*What the task requires*.
Repeat word for word every line of the data below, from the first through the line containing "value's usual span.", and stop there.
START Data below
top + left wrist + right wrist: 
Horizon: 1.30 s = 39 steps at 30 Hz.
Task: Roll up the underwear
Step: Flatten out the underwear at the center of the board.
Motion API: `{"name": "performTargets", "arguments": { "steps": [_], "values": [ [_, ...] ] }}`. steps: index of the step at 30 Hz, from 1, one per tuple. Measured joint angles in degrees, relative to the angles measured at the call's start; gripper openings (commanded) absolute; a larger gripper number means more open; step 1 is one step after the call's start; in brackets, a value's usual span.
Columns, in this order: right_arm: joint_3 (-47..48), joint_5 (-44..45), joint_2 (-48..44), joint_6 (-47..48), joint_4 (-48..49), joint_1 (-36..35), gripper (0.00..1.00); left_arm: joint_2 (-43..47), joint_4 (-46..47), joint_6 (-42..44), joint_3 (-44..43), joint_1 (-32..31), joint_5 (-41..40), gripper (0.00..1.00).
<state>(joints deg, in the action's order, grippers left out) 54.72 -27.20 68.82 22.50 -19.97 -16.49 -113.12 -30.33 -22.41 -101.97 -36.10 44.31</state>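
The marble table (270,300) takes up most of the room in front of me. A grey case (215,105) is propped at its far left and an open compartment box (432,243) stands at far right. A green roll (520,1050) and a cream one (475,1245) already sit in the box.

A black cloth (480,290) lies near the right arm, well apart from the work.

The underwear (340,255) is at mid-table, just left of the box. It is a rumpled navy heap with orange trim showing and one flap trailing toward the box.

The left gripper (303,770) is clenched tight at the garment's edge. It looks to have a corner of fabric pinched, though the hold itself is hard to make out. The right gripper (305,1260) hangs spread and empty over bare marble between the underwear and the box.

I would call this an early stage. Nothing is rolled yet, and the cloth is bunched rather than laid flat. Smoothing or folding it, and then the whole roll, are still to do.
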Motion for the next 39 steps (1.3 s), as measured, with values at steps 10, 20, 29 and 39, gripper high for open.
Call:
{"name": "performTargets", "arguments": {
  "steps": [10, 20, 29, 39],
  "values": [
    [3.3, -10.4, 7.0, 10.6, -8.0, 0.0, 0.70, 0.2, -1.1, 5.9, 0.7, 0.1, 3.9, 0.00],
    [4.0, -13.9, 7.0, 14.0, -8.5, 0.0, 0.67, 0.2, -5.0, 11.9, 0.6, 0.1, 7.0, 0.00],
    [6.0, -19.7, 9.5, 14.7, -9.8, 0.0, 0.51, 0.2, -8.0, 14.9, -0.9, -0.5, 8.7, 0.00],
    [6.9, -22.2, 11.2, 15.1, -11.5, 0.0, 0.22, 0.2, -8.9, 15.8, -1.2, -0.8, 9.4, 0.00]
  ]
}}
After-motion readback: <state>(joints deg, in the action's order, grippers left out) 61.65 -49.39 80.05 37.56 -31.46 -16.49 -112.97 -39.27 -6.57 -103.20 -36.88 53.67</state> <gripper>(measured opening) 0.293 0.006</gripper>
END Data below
*Result*.
top + left wrist + right wrist: 
Horizon: 1.30 s = 39 steps at 30 Hz.
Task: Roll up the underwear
Step: Flatten out the underwear at the center of the board.
Motion API: `{"name": "performTargets", "arguments": { "steps": [_], "values": [ [_, ...] ] }}`. steps: index of the step at 30 Hz, from 1, one per tuple. Measured joint angles in degrees, relative to the angles measured at the call's start; gripper openings (commanded) absolute; a larger gripper number means more open; step 1 is one step after the call's start; in brackets, a value's usual span.

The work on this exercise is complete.